“Badges? We ain’t got no badges. We don’t need no badges! I don’t have
to show you any stinkin’ badges!”
– Gold Hat, The Treasure of the Sierra Madre
Once again the talk of agile certification rears its ugly head, this time in the form of merit badges.
As someone who has interviewed and/or phone-screened hundreds of candidates, I understand the motivation. One lame recruiting firm had me talk to about a dozen candidates in live, speed-dating form (~20 minutes each) plus another ten or so phone screens. We were looking for a technical agile coach who could pair and help developers with TDDing C++ code. Out of the 20+ candidates, only a couple were worthy of more consideration, and ultimately they too proved to be not up to the task. The rest? “I haven’t used C++ in 10 years.” Or, “I ran some unit tests once.” Or, “Yeah, C++ is on my resume, but I have zero interest in working with it again.” Or, one of my favorites, “Did you want me to show you my TDDs?”
Turns out whoever wrote the requisition had asked for the wrong thing. Their laundry list was lengthy, several sentences worth, and didn’t get to the essence of what we really needed. I reworded it. “Seeking agile coach to pair and teach developers TDD in a C++ environment” was about all it said. World of difference. Out of the (much smaller) handful of applicants we subsequently received, we could have hired just about any one of them. Don’t ask for more than you really need.
I would never consider discarding developer applicants due to lack of certification–whether that certification be SCJP, ScrumMaster(tm), Badge o’ Agile Merit (BAM!), or Bachelor of Science (yes, university degrees are simply an advanced and entrenched form of certification). I’ve never found a certification to be The Great Differentiator. I’ve encountered enough certified individuals who were complete wastes of time, and enough brilliant individuals who others might have passed over due to their lack of certification.
The premise is that certification would save us money in hiring developers. It might save a small amount of money, but I contend that it’s really only worthwhile, as Tom DeMarco says, for the certifiers.

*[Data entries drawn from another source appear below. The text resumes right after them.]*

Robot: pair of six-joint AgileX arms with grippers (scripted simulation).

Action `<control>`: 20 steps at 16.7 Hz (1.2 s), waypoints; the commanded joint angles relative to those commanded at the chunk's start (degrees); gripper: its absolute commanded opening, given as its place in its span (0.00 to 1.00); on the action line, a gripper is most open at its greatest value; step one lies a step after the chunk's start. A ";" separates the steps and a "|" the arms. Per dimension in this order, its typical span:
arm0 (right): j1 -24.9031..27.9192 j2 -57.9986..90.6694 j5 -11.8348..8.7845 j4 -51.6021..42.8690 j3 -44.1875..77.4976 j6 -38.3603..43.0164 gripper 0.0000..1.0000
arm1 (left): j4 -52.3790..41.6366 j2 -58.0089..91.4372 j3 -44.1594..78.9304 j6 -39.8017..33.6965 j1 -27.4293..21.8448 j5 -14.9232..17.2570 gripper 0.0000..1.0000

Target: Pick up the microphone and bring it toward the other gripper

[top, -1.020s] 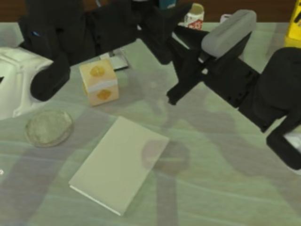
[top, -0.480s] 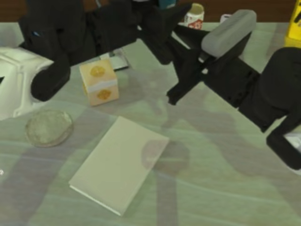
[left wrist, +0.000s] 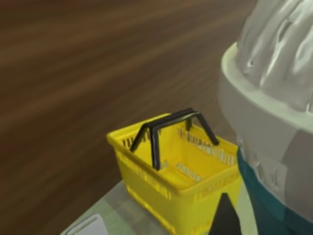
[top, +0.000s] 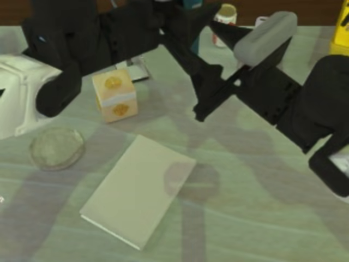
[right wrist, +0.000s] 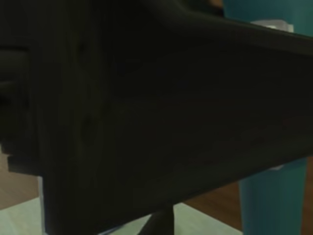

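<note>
With the left gripper (top: 188,23) at twelve o'clock clamped on the raised microphone (left wrist: 274,98), guide its handle squarely between the fingers of the right gripper (top: 206,70), spread wide just beside it

microphone (left wrist: 274,112): cut by the left wrist view's edge, only part of the white head and teal handle showing; in the top view a teal sliver at the upper edge, the rest behind the arms.
left gripper (top: 188,33): fingers merge with black arm links; spread unreadable.
right wrist view: mostly blocked by a dark body close to the lens.
yellow basket (top: 342,27): cropped by the top view's right edge.
white appliance (top: 16,93): cropped at the left edge.
</note>
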 joint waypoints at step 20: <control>-2.13 -13.76 -2.68 1.54 -15.53 0.29 1.00 | -0.68 -4.78 -4.14 0.47 9.31 7.92 0.00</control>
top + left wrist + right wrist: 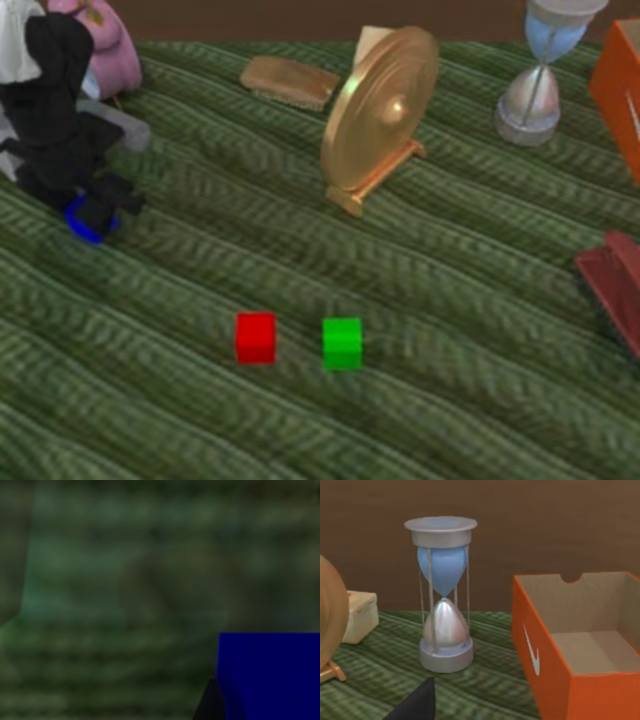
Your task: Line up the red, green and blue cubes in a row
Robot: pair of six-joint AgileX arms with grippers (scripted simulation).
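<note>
Blue cube point(82, 222) under left end effector point(95, 212), grip unclear, orange box point(580, 645) empty

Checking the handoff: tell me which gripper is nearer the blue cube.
Left. The left gripper is right at the blue cube, at the table's left. The right gripper is off by the hourglass at far right.

The left AgileX arm reaches down at the far left of the tabletop point(300, 420), its black wrist angled toward the surface. Its end effector point(92, 215) sits low at the blue cube point(80, 222), the dark fingers on either side of it; whether they grip it cannot be told from above. The left wrist view shows one black fingertip point(210, 702) against the cube's face. The right arm is out of the top view.
</note>
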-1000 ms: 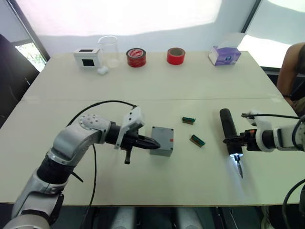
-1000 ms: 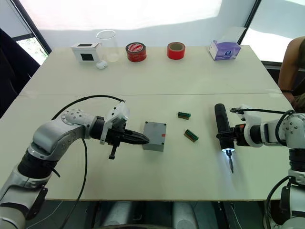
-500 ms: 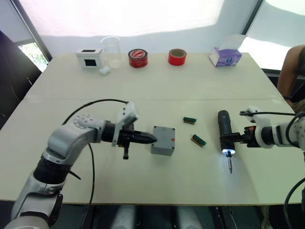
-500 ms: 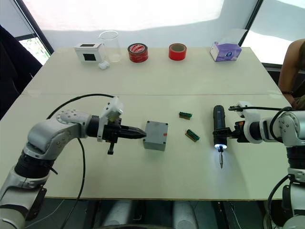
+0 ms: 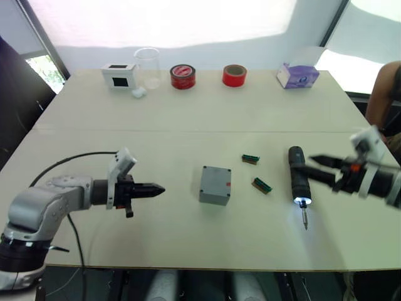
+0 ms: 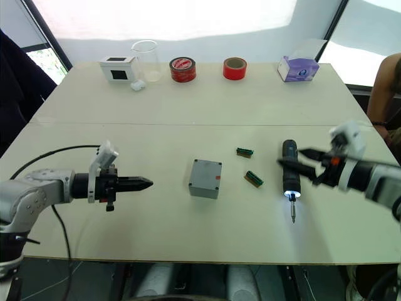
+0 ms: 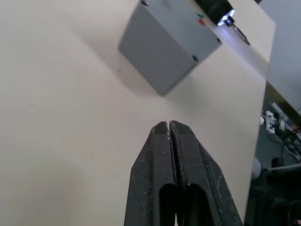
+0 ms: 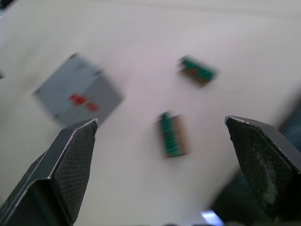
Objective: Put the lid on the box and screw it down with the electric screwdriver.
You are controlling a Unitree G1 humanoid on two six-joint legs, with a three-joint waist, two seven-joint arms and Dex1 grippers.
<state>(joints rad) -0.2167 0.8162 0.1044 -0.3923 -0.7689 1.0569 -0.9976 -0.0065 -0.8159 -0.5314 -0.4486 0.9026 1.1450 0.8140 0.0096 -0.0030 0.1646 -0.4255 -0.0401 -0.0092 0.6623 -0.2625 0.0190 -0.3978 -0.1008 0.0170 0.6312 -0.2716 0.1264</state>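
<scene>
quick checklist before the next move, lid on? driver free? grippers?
1. Lid seated on the box: ok, the grey enclosure sits closed on the table, lid on top.
2. Corner screws driven home: cannot tell, too small to see.
3. Electric screwdriver within reach: ok, it lies on the table on the right side, tip light on.
4. Right gripper ready to grasp: ok, open and empty, just beside the screwdriver.
5. Left gripper clear of the box: ok, shut, empty, apart from it.
6. Two small green parts out of the way: ok, between box and screwdriver, touching neither.
</scene>
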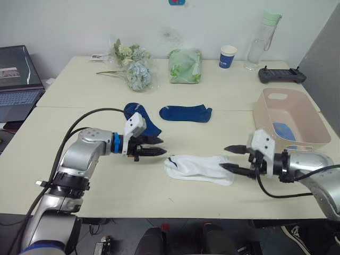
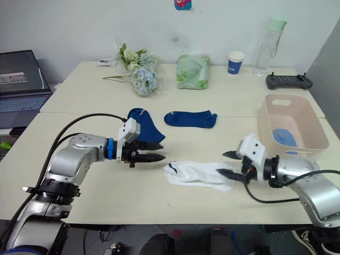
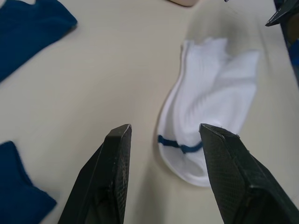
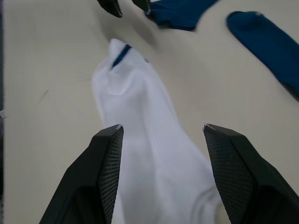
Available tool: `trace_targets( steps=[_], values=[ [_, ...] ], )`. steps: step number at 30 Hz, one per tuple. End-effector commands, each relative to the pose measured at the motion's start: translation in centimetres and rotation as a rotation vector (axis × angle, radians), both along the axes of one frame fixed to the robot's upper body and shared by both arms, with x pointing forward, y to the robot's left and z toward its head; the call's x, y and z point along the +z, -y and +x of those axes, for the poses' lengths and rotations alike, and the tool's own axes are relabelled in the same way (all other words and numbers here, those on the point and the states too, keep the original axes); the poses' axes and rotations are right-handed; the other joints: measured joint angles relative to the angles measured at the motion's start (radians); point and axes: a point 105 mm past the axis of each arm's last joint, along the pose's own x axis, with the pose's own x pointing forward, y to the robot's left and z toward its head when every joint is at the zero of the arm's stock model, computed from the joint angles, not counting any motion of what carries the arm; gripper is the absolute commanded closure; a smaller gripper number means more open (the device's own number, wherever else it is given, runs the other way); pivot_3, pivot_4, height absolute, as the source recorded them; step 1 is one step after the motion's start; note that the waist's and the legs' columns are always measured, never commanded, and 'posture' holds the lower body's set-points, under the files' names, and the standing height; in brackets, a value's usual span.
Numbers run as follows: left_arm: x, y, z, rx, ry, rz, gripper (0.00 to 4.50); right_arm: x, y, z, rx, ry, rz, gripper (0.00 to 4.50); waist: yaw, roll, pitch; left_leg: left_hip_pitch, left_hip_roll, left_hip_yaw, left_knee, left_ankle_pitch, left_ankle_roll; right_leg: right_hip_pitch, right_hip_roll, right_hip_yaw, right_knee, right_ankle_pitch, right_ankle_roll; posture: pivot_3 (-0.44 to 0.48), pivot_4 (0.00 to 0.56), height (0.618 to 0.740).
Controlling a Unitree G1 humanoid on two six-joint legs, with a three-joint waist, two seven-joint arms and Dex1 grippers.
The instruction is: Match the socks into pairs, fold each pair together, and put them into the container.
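The white socks [image 1: 199, 168] lie flat between both spread, empty grippers, the left gripper [image 1: 153, 147] just off their cuff end and the right gripper [image 1: 230, 158] straddling the other end, with bare table [image 1: 106, 191] toward the near edge and the pink container [image 1: 289, 119] just behind the right arm.

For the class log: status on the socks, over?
Left gripper and right gripper open, flanking white socks. Two navy socks loose. Tub holds something blue. Nothing blocking.
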Motion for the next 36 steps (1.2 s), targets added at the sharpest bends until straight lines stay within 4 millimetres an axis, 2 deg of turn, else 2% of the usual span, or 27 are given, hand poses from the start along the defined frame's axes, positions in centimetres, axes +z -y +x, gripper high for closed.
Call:
trace_targets(
  steps=[1, 7, 13, 16, 19, 22, 25, 26, 29, 33, 36],
  values=[
    [0.3, 0.4, -0.5, -0.037, 0.036, 0.018, 2.11, -0.1, -0.5, -0.8, 0.052, 0.042, -0.038, 1.57, 0.000, 0.000, 0.000, 0.000, 0.000, 0.000, 0.000, 0.000, 0.000, 0.000, 0.000, 0.000, 0.000, 0.000, 0.000, 0.000, 0.150, 0.740],
    [-1.4, 1.2, -0.9, -0.040, 0.028, 0.031, 2.11, -1.7, 0.3, -0.9, 0.083, 0.092, -0.154, 1.57, 0.002, 0.000, 0.000, 0.000, -0.001, 0.000, 0.000, 0.000, 0.000, 0.000, 0.000, 0.000, -0.001, 0.000, 0.000, 0.000, 0.150, 0.740],
    [-2.0, 2.4, -1.2, -0.068, 0.016, 0.016, 2.11, -2.4, -0.2, -0.8, 0.102, 0.111, -0.165, 1.57, 0.001, 0.000, 0.000, 0.000, 0.000, 0.000, 0.000, 0.000, 0.000, 0.000, 0.000, 0.000, 0.000, 0.000, 0.000, 0.000, 0.150, 0.740],
    [-2.6, 2.2, -1.2, -0.066, 0.010, 0.050, 2.71, -3.0, 0.0, -0.7, 0.102, 0.119, -0.183, 1.55, 0.001, 0.000, 0.000, 0.000, 0.000, 0.000, 0.000, 0.000, 0.000, 0.000, 0.000, 0.000, 0.000, 0.000, 0.000, 0.000, 0.150, 0.740],
    [-2.6, 2.1, -1.1, -0.053, -0.011, 0.021, 3.66, -3.4, 0.1, -0.6, 0.089, 0.106, -0.171, 2.18, 0.001, 0.000, 0.000, 0.000, 0.000, 0.000, 0.000, 0.000, 0.000, 0.000, 0.000, 0.000, 0.000, 0.000, 0.000, 0.000, 0.150, 0.740],
    [-2.5, 2.1, -1.1, -0.059, -0.016, 0.023, 4.50, -3.7, 0.3, -0.4, 0.079, 0.106, -0.171, 3.23, 0.002, 0.000, 0.000, 0.000, 0.000, 0.000, 0.000, 0.000, 0.000, 0.000, 0.000, 0.000, 0.000, 0.000, 0.000, 0.000, 0.150, 0.740],
    [-2.2, 2.2, -1.1, -0.055, -0.031, 0.004, 4.50, -3.7, 0.6, -0.1, 0.065, 0.114, -0.173, 4.27, 0.002, 0.000, 0.000, 0.000, 0.000, 0.000, 0.000, 0.000, 0.000, 0.000, 0.000, 0.000, 0.000, 0.000, 0.000, 0.000, 0.150, 0.740],
    [-1.9, 2.3, -1.0, -0.047, -0.043, -0.012, 4.50, -3.7, 0.8, 0.0, 0.063, 0.117, -0.176, 4.45, 0.001, 0.000, 0.000, 0.000, 0.000, 0.000, 0.000, 0.000, 0.000, 0.000, 0.000, 0.000, 0.000, 0.000, 0.000, 0.000, 0.150, 0.740],
    [-1.0, 2.4, -0.9, -0.034, -0.099, -0.055, 4.50, -3.6, 1.2, 0.2, 0.056, 0.131, -0.187, 4.45, 0.001, 0.000, 0.000, 0.000, 0.000, 0.000, 0.000, 0.000, 0.000, 0.000, 0.000, 0.000, 0.000, 0.000, 0.000, 0.000, 0.150, 0.740],
    [0.1, 2.3, -1.6, -0.040, -0.242, -0.099, 4.50, -3.4, 1.6, 0.4, 0.058, 0.144, -0.198, 4.45, 0.000, 0.000, 0.000, 0.000, 0.000, 0.000, 0.000, 0.000, 0.000, 0.000, 0.001, -0.001, 0.000, 0.000, 0.000, 0.000, 0.150, 0.740],
    [0.6, 2.2, -1.3, 0.012, -0.356, -0.115, 4.50, -3.5, 1.6, 0.3, 0.071, 0.150, -0.210, 4.45, -0.001, 0.000, 0.000, 0.000, 0.000, 0.000, 0.000, 0.000, 0.000, 0.000, 0.002, -0.001, 0.000, 0.000, 0.000, 0.000, 0.150, 0.740]
  ],
)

I can eliminate at least 90% of the chaff by asking for the right thing. And, from the rest, within five minutes or so, I have a very good notion as to whether someone is suitable as an agile developer. This isn’t an advanced skill. Sure, you need to have done enough agile to spot the phonies, but most people who’ve been on a good agile team for at least a year or so have this experience. If you don’t have any such individuals with solid agile experience, then you should seek out a reputable firm who can talk agile, such as Improving Enterprises in Dallas, and seed your initial team with a couple people who will truly make the difference.
There is a huge cost in a revenue-driven certification scheme for everyone who is not a certifier. For those of us who take to agile on our own, and are already passionate about it, it is little more than a very expensive tax to us, and insulting to boot. For those who want to learn, there are far better ways than taking classes. Yes, some of the proposed schemes suggest more creative elements, such as conference attendance, but none of these demonstrate that someone’s worthy of hiring. They only demonstrate that someone has spent a good amount of money and time on “something.”
About the only real way to know whether or not to hire someone is to have worked with them for a good amount of time. Some of the proposed schemes center around this notion of a trust circle, which might work, but it looks like there would be cost still involved.
(I did propose a scheme which would require already-certified developers to pair a certain amount of hours annually with the would-be certified, as a pro-bono service. This would allow the ability to become certified with an investment in time only, not money. No bites yet–my cynical nature reinforcing my notion that the certifiers are more about income potential than anything.)
In this down economy, I find it deeply concerning that we are asking already-salary-beleaguered developers to relinquish even more of their income.
In lieu of requiring those looking for employment to spend lots more money, we should just filter them better, then talk and pair with them for a little bit of time. It is agile, after all, where we value face-to-face communication and not so much written documentation.